30.6.08

Desconhecido

Ouvindo o MPB de sempre ela pensava que ele provavelmente não gostava dessas músicas. Que ele deve detestar Cazuza em dias apaixonados, mas deve ser simpatizante de Cazuza em dias de autenticidade.

Ela já estava cansada de se questionar porque eles não eram íntimos. E está a um passo de desistir de tentar entender porque é que seus caminhos e olhares se cruzam o tempo todo, mas nunca passou disso.

Ela ria ao lembrar porque tinha se interessado por ele. Era só saudade de um conhecido que se assemelha ao desconhecido. Ela ria mais ao perceber que o conhecido e o desconhecido nada têm de igual, nem mesmo a estatura, nem o cabelo, nem o jeito de andar, nem de se vestir.

 
Ela queria saber mais sobre ele. Queria contar quantos cachinhos ele tem no cabelo, qual sua música favorita, sua cor predileta, sua estampa xadrez preferida, qual é seu tênis mais confortável, qual livro mais gostou de ler, o que estuda na universidade, quantos anos tem, seu nome e como gosta de ser chamado.

Ela nada sabia sobre ele, e tudo queria saber. Por mais que já tivesse buscado em todos os meios que a tecnologia nos oferece, ela não encontrava. Pesquisou página por página, mas foram todas tentativas falhas. Observou cada passo enquanto sua vista o - alcançava, analisou cada expressão, e foi o suficiente para se apaixonar pelo seu jeito de andar, pelo seu sorriso.

Apesar de discordar de algumas atitudes dele, que ela já tinha observado, o que a confortava era saber que ninguém é perfeito, e que são as imperfeições que encantam, como dizem há tempos: os opostos se atraem. Suas atitudes são um desafio para encaixá-lo no seu estereotipo de perfeição, e que se não houvesse esse defeito, não teria graça, seria do tipo tão perfeito, que cansa.

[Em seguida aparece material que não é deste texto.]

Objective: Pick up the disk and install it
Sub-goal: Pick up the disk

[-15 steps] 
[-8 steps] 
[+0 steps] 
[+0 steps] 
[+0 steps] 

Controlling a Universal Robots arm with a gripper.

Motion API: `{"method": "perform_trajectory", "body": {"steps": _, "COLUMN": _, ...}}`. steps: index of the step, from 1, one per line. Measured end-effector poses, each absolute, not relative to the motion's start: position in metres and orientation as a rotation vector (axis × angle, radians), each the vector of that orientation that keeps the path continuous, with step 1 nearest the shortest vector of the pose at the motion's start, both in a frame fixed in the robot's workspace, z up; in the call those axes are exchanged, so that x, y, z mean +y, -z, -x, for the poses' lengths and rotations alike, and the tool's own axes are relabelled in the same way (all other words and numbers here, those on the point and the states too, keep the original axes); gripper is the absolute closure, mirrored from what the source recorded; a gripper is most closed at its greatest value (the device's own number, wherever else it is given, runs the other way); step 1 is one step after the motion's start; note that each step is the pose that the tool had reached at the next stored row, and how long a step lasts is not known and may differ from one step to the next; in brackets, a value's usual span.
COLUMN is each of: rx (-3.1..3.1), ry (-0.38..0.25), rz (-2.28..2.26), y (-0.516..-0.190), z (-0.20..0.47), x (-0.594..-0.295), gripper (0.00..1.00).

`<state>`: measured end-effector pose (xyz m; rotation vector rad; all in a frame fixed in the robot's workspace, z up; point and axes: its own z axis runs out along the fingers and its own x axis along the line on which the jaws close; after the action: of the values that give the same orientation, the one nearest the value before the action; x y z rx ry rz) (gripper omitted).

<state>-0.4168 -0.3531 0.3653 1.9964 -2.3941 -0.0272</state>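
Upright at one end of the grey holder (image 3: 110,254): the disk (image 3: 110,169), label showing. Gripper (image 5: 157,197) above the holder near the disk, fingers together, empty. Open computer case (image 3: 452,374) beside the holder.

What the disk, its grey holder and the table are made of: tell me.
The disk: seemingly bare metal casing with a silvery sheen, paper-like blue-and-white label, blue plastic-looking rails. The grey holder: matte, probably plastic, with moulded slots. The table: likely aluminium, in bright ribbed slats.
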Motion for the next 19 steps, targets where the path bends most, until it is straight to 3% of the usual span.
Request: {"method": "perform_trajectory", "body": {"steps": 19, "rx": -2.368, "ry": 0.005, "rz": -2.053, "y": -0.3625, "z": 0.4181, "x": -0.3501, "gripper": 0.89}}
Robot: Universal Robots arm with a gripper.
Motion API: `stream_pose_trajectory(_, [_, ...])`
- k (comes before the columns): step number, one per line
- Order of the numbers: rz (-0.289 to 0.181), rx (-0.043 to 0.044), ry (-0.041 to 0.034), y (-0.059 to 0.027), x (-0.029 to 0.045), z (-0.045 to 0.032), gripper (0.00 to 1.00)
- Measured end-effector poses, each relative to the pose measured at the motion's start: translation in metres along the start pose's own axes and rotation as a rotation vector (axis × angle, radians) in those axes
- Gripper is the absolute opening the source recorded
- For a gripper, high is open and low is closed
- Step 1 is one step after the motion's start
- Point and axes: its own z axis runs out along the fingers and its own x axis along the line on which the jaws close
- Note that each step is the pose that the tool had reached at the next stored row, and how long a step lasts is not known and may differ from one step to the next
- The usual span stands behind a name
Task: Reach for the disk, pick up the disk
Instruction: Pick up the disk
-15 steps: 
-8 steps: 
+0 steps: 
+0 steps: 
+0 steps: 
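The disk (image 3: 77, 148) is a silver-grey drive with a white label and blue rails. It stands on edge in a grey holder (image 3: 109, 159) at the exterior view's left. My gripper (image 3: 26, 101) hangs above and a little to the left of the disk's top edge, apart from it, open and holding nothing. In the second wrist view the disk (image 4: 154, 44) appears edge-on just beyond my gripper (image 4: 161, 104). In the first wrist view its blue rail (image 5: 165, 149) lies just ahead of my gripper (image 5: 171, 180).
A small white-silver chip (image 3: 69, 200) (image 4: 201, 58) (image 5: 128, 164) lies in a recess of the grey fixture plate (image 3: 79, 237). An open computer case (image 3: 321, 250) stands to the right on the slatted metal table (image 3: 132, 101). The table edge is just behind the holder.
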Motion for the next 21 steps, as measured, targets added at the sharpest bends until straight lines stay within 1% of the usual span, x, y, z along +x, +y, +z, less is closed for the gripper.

E o que se entende por “do tipo perfeito”? Rebelde, que anda como se fosse o rei da malandragem, amigo íntimo da simpatia, e irmão da timidez enrustida. Que aumenta nela o desejo fulminante de conhecê-lo, que faz com que ela implore a quem possa oferecer um pouco de malandragem para conseguir olhar no fundo dos seus olhos e dizer com o sorriso mais singelo e tímido, um simples: Oi!